Adding the female connector from an All Electronics two-pin plug set (catalog # CON-240) to a twin, AA battery holder makes a cheap and easy tester for white LEDs. The battery holder with switch is available from Radio Shack and most electronic shops. The leads of the LED simply slip into the connector for testing.


----------



## Greg Elmassian (Jan 3, 2008)

Yep, but test a red or green led and you instantly convert a LED to a DED! 

It's good to know the voltage drop when calculating the resistor, BUT, the point people are making is that CURRENT is the key. The current through a led can vary dramatically by a change of just a few hundredths of a volt. 

Coming back with a shortcut that usually works is not helping people "stay out of trouble" .... again my example, you take your tester to a red led and it burns it out. 

Finally, you will see that manufactures will specify the maximum current, but will only specify the NOMINAL forward voltage, again underscoring the importance of controlling the current no matter what the voltage. 

Let's give people the best advice, that is most bulletproof.
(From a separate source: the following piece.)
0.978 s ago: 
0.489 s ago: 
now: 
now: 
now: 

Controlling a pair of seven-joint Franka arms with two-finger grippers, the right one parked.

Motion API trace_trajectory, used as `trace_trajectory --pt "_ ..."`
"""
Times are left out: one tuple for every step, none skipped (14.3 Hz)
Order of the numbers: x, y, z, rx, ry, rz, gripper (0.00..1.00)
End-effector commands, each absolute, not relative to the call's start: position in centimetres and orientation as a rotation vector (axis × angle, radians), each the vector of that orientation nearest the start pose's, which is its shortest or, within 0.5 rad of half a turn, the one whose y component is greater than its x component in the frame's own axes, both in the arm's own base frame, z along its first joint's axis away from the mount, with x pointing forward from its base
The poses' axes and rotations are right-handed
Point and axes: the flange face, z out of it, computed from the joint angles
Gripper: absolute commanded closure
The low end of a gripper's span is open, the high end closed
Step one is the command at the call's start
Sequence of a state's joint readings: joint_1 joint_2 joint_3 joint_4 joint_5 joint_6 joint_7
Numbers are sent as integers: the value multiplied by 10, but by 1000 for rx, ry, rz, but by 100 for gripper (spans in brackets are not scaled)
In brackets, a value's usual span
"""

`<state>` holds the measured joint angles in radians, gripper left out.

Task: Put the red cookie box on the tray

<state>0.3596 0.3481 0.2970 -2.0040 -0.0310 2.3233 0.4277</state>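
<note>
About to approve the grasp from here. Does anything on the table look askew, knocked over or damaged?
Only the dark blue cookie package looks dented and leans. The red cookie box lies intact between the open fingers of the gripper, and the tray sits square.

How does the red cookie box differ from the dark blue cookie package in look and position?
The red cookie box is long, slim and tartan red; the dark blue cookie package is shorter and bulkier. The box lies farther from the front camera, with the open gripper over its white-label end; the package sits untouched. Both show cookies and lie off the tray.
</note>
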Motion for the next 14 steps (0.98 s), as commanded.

I have hundreds of shortcuts I use myself, but would never advise beginners to use. 

In the spirit of helping others the best way, 

Greg


----------



## Torby (Jan 2, 2008)

Would that be a Dark Emitting Diode?


----------



## Greg Elmassian (Jan 3, 2008)

Yep! Ding! 

Engineers joke... 

Greg


----------



## Semper Vaporo (Jan 2, 2008)

I used to have a spec sheet for a "DEAD" (Darkness Emitting Arsenic Diode). It showed that this device was very useful to not illuminate Top Secret displays and controls. I don't remember what company put the spec sheet out, but I also remember a Signetics spec sheet for a WOM (Write Only Memory).

Apparently, an Engineer at Signetics was frustrated with the seemingly useless multiple approvals required for a component specification, especially because it appeared that no one actually checked them, they just hung on to them for a while and then signed them. So he created a specification for a "WOM" (Write-Only-Memory) and sent it along with other specifications to be approved. Signetics management didn't learn that it actually got published in a new catalog until customers began asking for "price and availability" quotes. Signetics re-published a corrected edition of the catalog and asked for the "erroneous" ones to be returned... which some people did and others didn't . Then, I think in 1974, Signetics did a large advertisement in "Electronics" magazine's April issue as an April Fools' joke. The spec sheet included what initially appeard to be conventional charts about the device, but were things like: "Bit capacity vs. Temp.", "Iff vs. Vff", "AQL vs. Selling Price" and my personal favourite "Number of Pins Remaining vs. Number of Socket Insertions". It listed the device, the 25120, as requiring a 6.3 VAC VFF supply, a +10V VCC, and VDD of 0V, +/- 2%. It was suggested to be useful for recording the last data of the flight path of munitions and bombs or for Top Secret data that no one was ever allowed to see.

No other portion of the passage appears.